まず,加害者に任意保険会社がいる場合には,修理工場に被害車両を入庫して修理見積を取るとともに,加害者側保険会社と連絡を取り,早急に損害の確認をしてもらいます。
保険会社では,担当者が独自に修理費用を査定し,ディーラーや修理工場と話し合って修理代の協定を締結することになります。
加害者側保険会社が損害を確認する前に,被害者が勝手に修理に着手すると,後日その修理内容が適正であったか争いになる可能性がありますので,注意が必要です。
その後,保険会社と示談交渉を行いますが,修理期間中に代車を利用した場合,その必要性に応じて代車費用を請求することになります。
被害車両が営業用車両で代車を利用しなかった場合には休車損が認められる可能性がありますので,請求の必要性を検討します。

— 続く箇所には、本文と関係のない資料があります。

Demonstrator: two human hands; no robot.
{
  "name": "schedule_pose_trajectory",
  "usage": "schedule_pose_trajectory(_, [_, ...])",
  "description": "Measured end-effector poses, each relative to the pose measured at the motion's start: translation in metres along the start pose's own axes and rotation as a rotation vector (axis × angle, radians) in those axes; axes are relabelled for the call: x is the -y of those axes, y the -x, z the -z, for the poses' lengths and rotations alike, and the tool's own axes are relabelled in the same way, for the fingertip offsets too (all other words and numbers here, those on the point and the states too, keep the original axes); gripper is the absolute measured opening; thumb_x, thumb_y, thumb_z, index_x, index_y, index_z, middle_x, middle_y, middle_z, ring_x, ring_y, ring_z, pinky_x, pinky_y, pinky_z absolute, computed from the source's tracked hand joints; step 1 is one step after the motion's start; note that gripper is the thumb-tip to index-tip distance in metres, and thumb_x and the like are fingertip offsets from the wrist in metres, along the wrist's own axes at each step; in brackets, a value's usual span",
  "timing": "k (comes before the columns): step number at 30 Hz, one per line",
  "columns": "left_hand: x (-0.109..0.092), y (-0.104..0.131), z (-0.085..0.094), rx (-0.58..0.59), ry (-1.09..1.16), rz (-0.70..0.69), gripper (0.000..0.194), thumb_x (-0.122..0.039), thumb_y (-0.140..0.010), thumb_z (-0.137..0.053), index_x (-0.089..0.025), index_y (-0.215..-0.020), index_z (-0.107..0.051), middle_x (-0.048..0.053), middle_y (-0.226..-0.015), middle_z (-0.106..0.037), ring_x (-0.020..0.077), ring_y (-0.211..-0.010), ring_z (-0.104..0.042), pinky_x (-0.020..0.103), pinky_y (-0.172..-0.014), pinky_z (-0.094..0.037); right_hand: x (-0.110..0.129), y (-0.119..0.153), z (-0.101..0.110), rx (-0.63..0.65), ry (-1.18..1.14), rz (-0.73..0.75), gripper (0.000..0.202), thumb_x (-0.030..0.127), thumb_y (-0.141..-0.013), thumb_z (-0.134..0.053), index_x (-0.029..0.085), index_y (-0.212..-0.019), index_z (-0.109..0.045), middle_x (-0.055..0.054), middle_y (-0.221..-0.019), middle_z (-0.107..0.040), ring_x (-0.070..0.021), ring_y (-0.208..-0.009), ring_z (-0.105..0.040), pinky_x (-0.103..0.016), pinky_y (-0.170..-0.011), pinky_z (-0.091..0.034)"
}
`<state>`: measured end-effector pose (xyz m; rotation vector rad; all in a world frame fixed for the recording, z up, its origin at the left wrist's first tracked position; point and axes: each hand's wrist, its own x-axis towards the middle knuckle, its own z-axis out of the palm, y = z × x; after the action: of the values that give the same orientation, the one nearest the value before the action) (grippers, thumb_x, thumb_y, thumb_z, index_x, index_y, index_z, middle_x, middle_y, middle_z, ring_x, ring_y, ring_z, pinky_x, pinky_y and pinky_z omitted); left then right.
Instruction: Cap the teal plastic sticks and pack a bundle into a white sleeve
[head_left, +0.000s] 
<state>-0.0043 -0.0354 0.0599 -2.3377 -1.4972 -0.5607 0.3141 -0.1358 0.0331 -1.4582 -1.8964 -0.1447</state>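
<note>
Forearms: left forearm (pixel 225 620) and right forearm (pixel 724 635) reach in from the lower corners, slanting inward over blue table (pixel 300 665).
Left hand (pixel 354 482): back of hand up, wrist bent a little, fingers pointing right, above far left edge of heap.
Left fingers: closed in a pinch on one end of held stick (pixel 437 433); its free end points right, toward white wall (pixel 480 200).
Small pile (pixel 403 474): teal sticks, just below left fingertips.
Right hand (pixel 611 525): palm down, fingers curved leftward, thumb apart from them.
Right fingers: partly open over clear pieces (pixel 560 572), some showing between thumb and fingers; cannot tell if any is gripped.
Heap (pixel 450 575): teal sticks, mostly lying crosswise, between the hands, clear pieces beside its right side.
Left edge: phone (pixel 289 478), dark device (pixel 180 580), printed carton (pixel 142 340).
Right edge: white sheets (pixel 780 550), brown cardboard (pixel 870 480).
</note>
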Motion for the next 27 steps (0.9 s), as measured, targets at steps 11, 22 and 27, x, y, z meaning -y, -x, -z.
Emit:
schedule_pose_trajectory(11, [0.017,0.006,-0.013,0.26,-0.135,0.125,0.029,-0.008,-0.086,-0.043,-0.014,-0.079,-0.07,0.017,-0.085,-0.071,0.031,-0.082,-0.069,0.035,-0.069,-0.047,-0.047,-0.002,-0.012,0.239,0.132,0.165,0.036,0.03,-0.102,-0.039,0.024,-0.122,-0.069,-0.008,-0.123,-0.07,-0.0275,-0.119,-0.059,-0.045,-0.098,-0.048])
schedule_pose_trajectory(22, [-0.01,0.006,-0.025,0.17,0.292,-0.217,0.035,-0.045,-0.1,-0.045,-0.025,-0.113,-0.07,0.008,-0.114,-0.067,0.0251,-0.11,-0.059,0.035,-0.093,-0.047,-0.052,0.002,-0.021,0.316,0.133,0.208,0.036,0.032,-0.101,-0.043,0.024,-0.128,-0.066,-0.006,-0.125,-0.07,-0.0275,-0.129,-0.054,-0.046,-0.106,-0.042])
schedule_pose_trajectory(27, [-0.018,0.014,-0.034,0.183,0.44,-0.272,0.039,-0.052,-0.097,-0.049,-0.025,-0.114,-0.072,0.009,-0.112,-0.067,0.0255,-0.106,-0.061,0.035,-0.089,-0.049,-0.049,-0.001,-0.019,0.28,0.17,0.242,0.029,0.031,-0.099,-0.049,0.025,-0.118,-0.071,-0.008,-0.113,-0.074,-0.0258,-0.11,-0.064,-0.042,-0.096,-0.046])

また,車両の損傷状況によっては,その修理内容により,評価損が出る場合もありますので,請求の要否を検討する必要があります。
損害賠償(人身損害)に関する3つの基準
交通事故の人身損害に関する損害賠償の支払基準は,次の3つの基準が存在します。
1. 自賠責保険基準
自動車事故による人身損害の賠償に関しては,被害者保護の観点から,自動車賠償保障法が規定されており,自動車を使用する者に自賠責保険の加入が強制されています。
強制加入である自賠責保険は,被害者保護のための最低保障を目的とする性格上,その支払基準は裁判基準と比較して,相当程度低い基準となっています。また,支払限度額も傷害に関する部分で120万円,後遺障害に関しては等級により75万円から4000万円,死亡保険金は3000万円が上限となります。

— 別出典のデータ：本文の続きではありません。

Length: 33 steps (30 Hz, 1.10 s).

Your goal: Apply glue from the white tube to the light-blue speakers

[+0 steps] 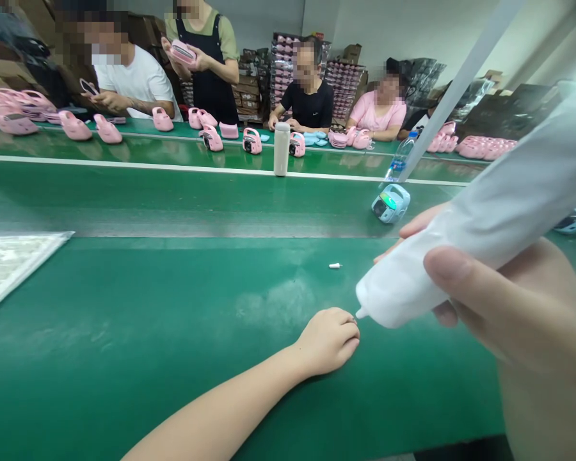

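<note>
My right hand (504,301) is wrapped round a large white squeeze tube (489,205), thumb on top, its narrow nozzle pointing down and left. Close to the nozzle tip, my left hand (330,341) rests on the green table (173,301) with its fingers curled closed. Whatever the left fingers hold is too small or hidden to name. A small white pointed cap (335,266) lies on the table just beyond that hand.
A pale blue toy-like device (391,203), a water bottle (400,157) and a beige flask (281,150) stand farther back. Pink casings (75,125) line the far side, where several people sit or stand. A clear plastic bag (14,262) lies at left; a slanted white post (461,86) rises at right.
</note>
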Motion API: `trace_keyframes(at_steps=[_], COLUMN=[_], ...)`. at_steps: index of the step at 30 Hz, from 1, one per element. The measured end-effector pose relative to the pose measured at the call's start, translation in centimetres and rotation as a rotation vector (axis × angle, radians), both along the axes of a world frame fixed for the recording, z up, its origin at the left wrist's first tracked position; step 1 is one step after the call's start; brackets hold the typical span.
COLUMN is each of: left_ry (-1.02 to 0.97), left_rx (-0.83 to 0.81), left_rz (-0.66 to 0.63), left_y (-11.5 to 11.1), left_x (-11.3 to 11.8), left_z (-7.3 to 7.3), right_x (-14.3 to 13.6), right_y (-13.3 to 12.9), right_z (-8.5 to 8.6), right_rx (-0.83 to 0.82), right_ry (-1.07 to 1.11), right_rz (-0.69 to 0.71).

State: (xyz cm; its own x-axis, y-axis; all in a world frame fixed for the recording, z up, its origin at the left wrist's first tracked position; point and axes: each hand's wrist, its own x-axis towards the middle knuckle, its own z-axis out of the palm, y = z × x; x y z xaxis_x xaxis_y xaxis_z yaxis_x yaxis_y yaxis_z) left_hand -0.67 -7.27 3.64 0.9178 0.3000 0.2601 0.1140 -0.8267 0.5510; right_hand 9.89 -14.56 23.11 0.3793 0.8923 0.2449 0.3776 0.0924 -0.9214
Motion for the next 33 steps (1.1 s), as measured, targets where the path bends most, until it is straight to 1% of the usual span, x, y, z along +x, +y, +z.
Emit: trace_keyframes(at_steps=[2,6,17,23,30,33], left_ry=[-0.001,-0.005,-0.007,-0.01,-0.007,-0.006], left_rx=[0.002,0.009,0.033,0.036,0.027,0.023], left_rz=[-0.001,0.0,-0.012,-0.01,-0.022,-0.023], left_y=[0.0,-0.1,0.3,0.1,0.1,0.2], left_x=[0.0,-0.1,0.3,0.2,0.3,0.3], left_z=[0.0,-0.1,0.2,0.0,-0.1,-0.3], right_x=[-0.5,-1.0,-0.8,-0.5,-0.4,0.0], right_y=[-0.2,-0.4,-0.3,-0.1,-0.2,0.1], right_z=[0.4,0.7,0.3,0.0,-0.1,-0.3], right_rx=[-0.05,-0.039,-0.029,0.002,-0.006,0.013], right_ry=[0.008,0.02,0.032,0.051,0.064,0.116], right_rz=[-0.028,-0.015,-0.038,-0.042,-0.057,-0.052])
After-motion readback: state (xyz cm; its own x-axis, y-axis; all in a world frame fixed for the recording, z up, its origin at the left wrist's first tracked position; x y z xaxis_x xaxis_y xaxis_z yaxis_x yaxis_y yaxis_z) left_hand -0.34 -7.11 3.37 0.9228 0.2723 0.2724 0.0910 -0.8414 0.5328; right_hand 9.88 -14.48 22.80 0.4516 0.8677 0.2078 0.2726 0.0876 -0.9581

ただし,自賠責保険基準の場合,被害者保護の観点から,過失相殺の適用が緩やかで,死亡事故で重過失がある場合でも最高5割,傷害の場合には最高2割までしか減額されませんので,かえって任意保険基準,裁判基準よりも有利なケースもあります。
2. 任意保険基準
任意保険は,自賠責保険を上乗せする保険であり,その支払基準は各保険会社が独自に決定しています。
基準については,自賠責保険の上乗せであるというものの,傷害慰謝料や後遺障害慰謝料,入院雑費等定額扱いの賠償基準については,裁判基準と比較して定額であると言わざるを得ません。
ただし,この基準は,あくまで示談交渉時の一応の基準ですので,裁判等で後述する裁判基準に従った損害が認定されれば,加入保険金を上限として全額が支払われることになります。
3. 裁判・弁護士基準
交通事故については,多くの裁判例が蓄積されており,これらを財団法人日弁連交通事故相談センターが調査・分析し,公表したものが裁判・弁護士基準です。
具体的には,財団法人日弁連交通事故相談センターが発行する「交通事故損害算定基準」(通称「青い本」),財団法人日弁連交通事故相談センター東京支部が発行する「民事交通事故訴訟 損害賠償額算定基準」(通称「赤い本」)に記載されている基準になりますが,裁判官も訴訟の際にはこの基準を参考にしているといわれています。
もっとも,この基準もあくまで一応の目安であり,現実の訴訟においては,事故状況等の個別事情により増減する可能性があることに留意する必要があります。